Le télétravail va-t-il entraîner la suppression de postes de travail physiques ?

C’est en effet une conséquence du télétravail, que l’on observe d’ailleurs depuis plusieurs années. Que ce soit sous la forme de « flex-office » ou d'« activity-based-office», dès lors que l’on va moins souvent au bureau, garder un poste par salarié n'a plus de sens. Il s’agit d’un enjeu évidemment financier, mais aussi écologique. La tendance, déjà visible, et qui devrait se renforcer, est de penser le bureau comme un espace de convivialité et de collaboration, tandis que le travail individuel est effectué à domicile ou en espace de coworking.

Un guide du travail à distance

Publié chez Dunod, Le Petit Télétravail a pour objectif de « fournir tous les outils nécessaires à la mise en place d’une politique de télétravail durable, c’est-à-dire au-delà des circonstances exceptionnelles de la pandémie », selon son auteur Frantz Gault. On y retrouve donc différents chapitres structurés autour de grandes questions : la formalisation juridique, l’indemnité, le rythme et le lieu de télétravail, la technologie, la formation, la mesure des impacts… L’ouvrage soulève la question des conséquences à long-terme du télétravail. Par exemple sur la flexibilité des horaires, l’aménagement du territoire, le devenir du bureau et bien sûr la réinvention du management. Il s'adresse en priorité aux petites structures, qu’elles soient privées, associatives ou publiques. « Parce que les grandes structures ont les moyens de s’offrir les services de consultants ; ce qui n’est pas le cas des petites structures », rappelle Frantz Gault. L’idée est donc de leur apporter le même niveau d’expertise.

 

Le télétravail en chiffres

13 % de productivité supplémentaire en télétravail (Stanford, 2013).
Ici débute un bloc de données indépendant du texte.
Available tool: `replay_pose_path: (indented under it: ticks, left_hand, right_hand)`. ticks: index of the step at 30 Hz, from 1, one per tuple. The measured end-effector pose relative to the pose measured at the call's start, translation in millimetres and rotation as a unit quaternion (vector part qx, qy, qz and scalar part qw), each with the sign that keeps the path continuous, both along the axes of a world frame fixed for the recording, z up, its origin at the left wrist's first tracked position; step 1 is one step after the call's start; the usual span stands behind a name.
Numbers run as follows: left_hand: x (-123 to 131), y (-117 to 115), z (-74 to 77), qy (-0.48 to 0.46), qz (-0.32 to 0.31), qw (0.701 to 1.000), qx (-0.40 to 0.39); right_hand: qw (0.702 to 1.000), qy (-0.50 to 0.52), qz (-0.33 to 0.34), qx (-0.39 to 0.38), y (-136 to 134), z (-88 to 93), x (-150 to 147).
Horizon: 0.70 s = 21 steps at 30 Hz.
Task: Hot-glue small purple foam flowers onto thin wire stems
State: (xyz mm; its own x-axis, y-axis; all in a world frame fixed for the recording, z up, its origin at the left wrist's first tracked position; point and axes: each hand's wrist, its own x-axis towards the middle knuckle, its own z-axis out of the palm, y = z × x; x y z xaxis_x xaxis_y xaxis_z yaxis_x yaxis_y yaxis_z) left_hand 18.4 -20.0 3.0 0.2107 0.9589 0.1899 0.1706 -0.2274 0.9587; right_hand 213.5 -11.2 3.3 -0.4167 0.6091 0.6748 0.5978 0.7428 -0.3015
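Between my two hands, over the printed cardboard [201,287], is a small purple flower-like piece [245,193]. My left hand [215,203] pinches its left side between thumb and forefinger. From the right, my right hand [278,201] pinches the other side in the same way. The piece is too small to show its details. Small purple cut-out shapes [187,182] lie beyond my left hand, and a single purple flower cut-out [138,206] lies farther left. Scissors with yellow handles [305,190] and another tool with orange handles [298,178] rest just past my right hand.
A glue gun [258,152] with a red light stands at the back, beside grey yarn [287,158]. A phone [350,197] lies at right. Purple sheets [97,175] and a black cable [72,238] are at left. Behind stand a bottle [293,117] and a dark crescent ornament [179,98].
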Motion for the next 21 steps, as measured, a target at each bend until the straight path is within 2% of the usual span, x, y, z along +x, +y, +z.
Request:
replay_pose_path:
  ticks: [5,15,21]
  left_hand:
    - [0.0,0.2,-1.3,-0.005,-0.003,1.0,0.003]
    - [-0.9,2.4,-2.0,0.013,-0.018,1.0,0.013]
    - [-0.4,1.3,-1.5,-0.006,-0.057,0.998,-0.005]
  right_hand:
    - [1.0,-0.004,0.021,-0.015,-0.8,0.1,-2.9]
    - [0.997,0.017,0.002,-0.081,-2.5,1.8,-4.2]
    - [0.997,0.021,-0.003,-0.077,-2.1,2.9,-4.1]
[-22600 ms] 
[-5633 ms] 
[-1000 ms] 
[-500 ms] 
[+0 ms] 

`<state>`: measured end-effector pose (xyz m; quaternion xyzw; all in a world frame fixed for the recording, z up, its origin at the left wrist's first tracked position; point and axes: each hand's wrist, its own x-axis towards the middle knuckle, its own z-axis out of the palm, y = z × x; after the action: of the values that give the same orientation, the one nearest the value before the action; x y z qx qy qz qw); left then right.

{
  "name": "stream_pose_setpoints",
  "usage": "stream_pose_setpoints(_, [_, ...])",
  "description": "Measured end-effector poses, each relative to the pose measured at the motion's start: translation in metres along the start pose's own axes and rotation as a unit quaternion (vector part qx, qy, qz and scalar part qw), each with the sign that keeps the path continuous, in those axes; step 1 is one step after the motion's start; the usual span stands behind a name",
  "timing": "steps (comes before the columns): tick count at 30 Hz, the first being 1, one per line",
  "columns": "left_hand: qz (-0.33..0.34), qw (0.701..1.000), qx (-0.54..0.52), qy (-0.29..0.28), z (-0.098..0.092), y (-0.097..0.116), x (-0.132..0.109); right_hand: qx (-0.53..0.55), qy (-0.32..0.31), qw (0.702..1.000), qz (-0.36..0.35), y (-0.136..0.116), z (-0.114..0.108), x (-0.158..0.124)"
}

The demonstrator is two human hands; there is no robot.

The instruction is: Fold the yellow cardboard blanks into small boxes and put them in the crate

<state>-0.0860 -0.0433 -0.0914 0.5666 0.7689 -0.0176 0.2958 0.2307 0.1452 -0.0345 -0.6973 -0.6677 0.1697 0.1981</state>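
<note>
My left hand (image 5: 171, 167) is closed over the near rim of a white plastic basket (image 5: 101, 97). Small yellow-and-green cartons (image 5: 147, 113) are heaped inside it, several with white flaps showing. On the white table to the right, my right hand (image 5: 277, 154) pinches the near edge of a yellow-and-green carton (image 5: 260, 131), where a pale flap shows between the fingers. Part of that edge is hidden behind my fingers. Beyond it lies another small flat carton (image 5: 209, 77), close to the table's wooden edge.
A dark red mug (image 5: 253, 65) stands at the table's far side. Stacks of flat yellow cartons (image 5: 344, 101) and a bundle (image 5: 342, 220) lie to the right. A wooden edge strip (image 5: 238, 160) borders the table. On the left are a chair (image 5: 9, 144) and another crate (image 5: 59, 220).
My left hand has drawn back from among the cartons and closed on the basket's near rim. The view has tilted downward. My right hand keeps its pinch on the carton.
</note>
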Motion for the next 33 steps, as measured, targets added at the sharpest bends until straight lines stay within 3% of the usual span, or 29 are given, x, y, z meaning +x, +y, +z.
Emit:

3 fois plus de travail en dehors des horaires habituels en télétravail (Dates, 2019).

86 % des télétravailleurs satisfaits du nouvel équilibre pro / perso (Ewcs, 2015).

20 % d’autonomie supplémentaire ressentie en télétravail (Ewcs, 2015).

25 % d’engagement supplémentaire en situation de télétravail (Gallup, 2017).

75 % des salariés satisfait de l’ambiance pendant le confinement (Anact, 2020).